● **WHAT THE TASK ASKS**: Your task is to transcribe the lines from the start of the data below through the line containing "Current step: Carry", inclusive, exactly as they stand and without the pictures.

##### EXTRACTED MATERIAL #####

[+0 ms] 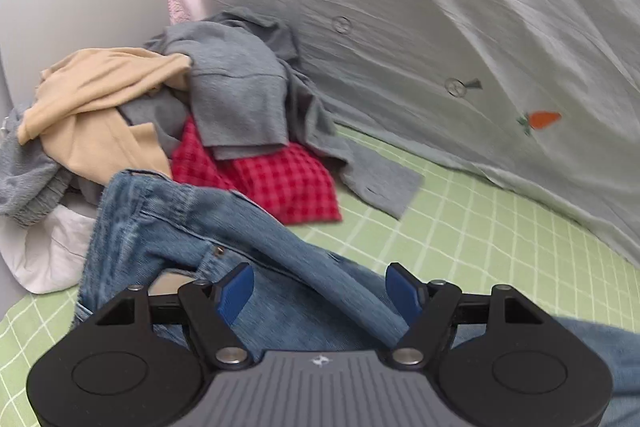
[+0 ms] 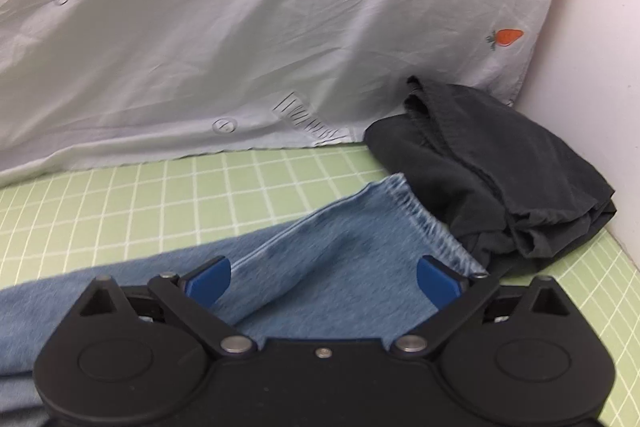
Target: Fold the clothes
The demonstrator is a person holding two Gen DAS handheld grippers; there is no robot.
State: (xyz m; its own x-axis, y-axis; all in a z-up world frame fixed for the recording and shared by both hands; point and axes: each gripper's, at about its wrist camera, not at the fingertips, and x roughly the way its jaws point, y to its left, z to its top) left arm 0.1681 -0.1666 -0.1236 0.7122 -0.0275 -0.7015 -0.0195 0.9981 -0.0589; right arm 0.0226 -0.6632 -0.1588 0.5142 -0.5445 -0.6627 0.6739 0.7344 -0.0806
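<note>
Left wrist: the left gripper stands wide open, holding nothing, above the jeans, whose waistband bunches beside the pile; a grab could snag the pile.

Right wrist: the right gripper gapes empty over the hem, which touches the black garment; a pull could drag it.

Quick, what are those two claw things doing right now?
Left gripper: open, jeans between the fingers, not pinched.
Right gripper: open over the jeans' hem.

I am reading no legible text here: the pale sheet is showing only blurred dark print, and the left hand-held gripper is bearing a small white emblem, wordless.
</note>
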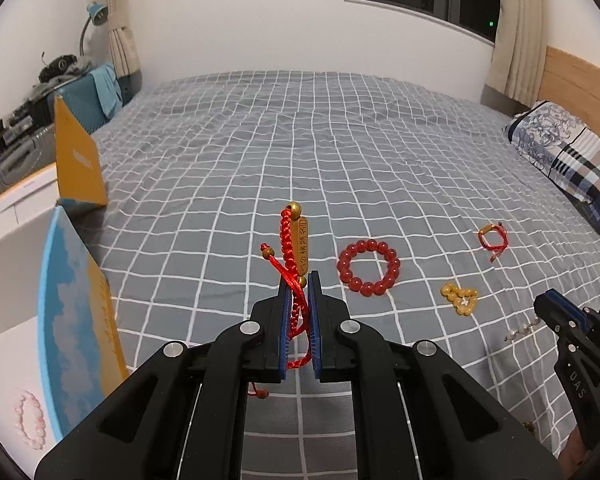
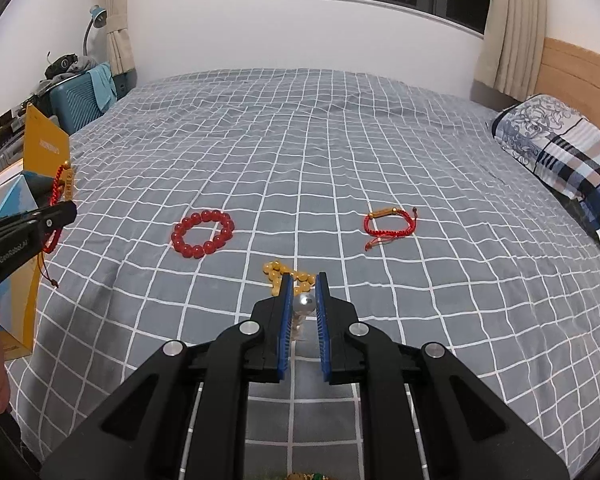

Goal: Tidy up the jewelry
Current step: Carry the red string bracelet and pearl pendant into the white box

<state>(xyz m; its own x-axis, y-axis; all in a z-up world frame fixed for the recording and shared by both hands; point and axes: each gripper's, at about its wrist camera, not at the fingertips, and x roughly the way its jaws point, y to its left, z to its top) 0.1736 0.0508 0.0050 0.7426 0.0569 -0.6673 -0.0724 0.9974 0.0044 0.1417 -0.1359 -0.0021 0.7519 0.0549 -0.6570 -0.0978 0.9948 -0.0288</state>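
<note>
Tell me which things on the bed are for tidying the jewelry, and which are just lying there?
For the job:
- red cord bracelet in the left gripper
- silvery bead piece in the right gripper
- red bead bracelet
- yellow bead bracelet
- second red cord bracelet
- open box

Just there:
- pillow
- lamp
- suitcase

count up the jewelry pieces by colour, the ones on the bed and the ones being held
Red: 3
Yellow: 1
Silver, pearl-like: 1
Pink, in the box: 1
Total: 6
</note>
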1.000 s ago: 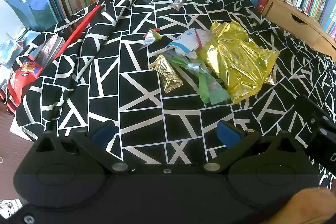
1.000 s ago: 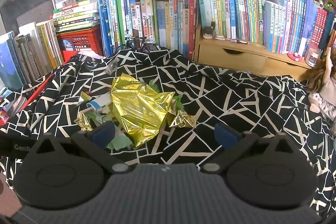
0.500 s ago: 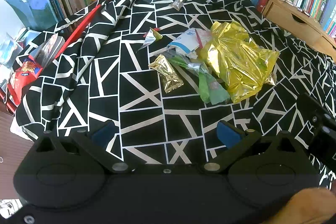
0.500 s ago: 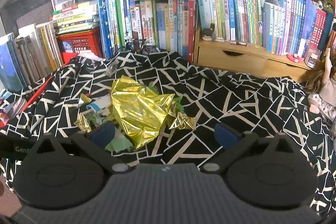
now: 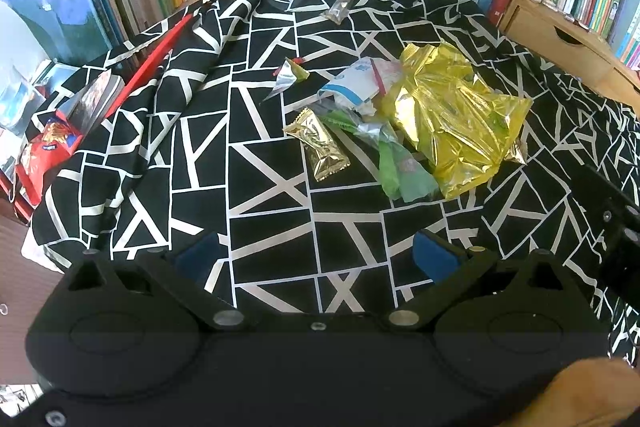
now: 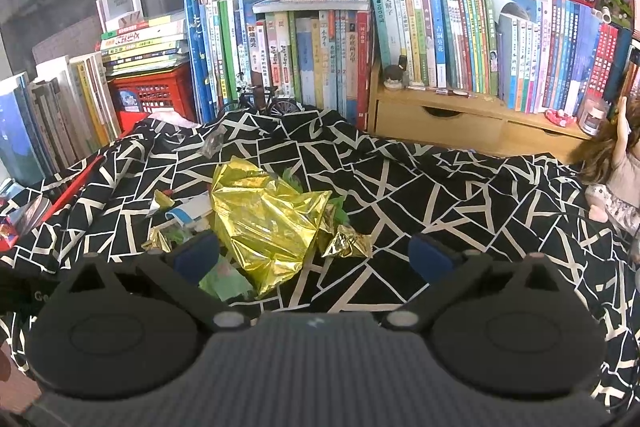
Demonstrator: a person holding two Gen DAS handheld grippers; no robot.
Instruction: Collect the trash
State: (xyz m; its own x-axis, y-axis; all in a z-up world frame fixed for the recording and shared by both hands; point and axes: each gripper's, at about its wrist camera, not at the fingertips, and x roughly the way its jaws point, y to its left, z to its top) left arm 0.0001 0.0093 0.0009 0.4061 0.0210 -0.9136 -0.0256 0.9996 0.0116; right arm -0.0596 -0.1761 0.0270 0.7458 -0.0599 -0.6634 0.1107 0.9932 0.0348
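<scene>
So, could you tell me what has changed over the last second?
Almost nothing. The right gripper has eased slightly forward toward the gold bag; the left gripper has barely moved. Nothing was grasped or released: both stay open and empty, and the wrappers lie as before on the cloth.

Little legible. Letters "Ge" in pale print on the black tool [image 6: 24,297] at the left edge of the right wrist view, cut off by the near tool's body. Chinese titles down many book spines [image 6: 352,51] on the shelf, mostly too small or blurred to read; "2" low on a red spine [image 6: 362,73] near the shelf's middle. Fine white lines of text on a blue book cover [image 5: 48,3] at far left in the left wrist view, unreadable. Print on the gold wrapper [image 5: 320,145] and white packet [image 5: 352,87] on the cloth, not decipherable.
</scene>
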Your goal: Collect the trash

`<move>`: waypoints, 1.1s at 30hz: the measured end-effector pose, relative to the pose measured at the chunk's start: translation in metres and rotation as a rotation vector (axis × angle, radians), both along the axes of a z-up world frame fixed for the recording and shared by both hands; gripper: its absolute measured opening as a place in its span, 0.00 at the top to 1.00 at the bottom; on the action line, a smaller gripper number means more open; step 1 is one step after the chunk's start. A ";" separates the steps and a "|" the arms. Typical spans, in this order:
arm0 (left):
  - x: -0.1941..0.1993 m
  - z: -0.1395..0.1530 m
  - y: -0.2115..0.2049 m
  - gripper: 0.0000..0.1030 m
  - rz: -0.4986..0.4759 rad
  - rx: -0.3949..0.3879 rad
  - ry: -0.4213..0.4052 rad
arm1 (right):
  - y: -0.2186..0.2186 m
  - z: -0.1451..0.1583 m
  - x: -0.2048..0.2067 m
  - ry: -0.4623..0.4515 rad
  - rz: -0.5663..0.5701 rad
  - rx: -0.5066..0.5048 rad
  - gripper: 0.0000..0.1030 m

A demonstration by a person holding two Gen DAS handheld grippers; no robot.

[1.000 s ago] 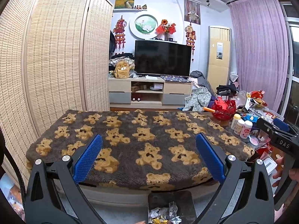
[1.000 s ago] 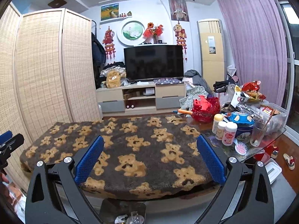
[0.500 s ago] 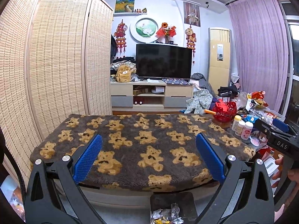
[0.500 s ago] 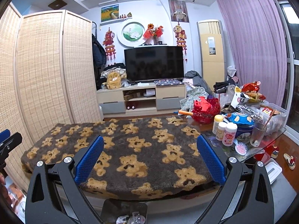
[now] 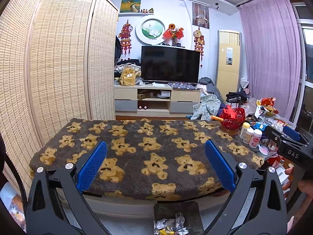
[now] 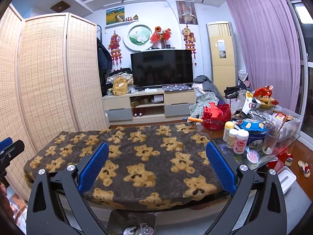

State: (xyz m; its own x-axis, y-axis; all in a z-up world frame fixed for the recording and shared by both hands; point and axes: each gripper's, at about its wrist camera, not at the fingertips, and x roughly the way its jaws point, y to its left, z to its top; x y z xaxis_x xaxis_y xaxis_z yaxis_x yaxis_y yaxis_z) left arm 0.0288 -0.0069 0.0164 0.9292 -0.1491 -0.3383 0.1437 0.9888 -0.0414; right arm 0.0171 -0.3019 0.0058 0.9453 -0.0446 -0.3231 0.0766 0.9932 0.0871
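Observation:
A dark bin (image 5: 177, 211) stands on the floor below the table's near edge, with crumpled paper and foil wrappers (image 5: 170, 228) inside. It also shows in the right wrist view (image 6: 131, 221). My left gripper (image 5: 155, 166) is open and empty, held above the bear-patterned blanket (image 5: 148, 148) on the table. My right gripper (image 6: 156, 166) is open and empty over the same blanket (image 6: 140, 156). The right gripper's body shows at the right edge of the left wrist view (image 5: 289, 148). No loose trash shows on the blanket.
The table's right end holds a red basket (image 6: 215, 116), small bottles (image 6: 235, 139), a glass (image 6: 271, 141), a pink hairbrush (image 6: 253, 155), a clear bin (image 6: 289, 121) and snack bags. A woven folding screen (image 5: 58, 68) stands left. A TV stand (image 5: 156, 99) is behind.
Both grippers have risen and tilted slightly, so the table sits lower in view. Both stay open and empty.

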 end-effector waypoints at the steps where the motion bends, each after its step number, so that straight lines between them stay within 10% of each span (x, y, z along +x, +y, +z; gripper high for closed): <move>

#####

● **RESPONSE TO THIS EXERCISE**:
[+0 ms] 
[+0 ms] 
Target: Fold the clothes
The demonstrator is a person holding two Gen DAS handheld grippers; there is no robot.
State: (xyz m; its own x-axis, y-axis; all in a z-up world frame fixed for the recording and shared by both hands; point and axes: each gripper's, at about its wrist camera, not at the fingertips, and x roughly the way its jaws point, y to its left, z to its top) left arm 0.1681 -0.1666 -0.1236 0.7122 -0.0275 -0.7015 -0.0195 0.9981 -0.0589; right arm 0.0226 -0.6632 -0.1588 0.5142 -0.5445 -0.6627 0.6739 0.7344 -0.0806
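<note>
Left wrist: the left gripper stands wide open, holding nothing, above the jeans, whose waistband bunches beside the pile; a grab could snag the pile.

Right wrist: the right gripper gapes empty over the hem, which touches the black garment; a pull could drag it.

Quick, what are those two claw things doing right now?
Left gripper: open, jeans between the fingers, not pinched.
Right gripper: open over the jeans' hem.

I am reading no legible text here: the pale sheet is showing only blurred dark print, and the left hand-held gripper is bearing a small white emblem, wordless.
</note>
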
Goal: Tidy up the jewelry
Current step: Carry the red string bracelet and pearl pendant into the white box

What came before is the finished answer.